▸ Problem statement
Return the data below, unchanged.

── Collected material ──

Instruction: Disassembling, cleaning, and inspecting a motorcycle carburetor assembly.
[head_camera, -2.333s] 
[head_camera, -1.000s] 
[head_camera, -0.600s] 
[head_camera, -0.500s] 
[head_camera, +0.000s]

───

▸ Output for this exercise
Instruction: Disassembling, cleaning, and inspecting a motorcycle carburetor assembly.
[head_camera, -2.333s] 
[head_camera, -1.000s] 
[head_camera, -0.600s] 
[head_camera, -0.500s] 
[head_camera, +0.000s]

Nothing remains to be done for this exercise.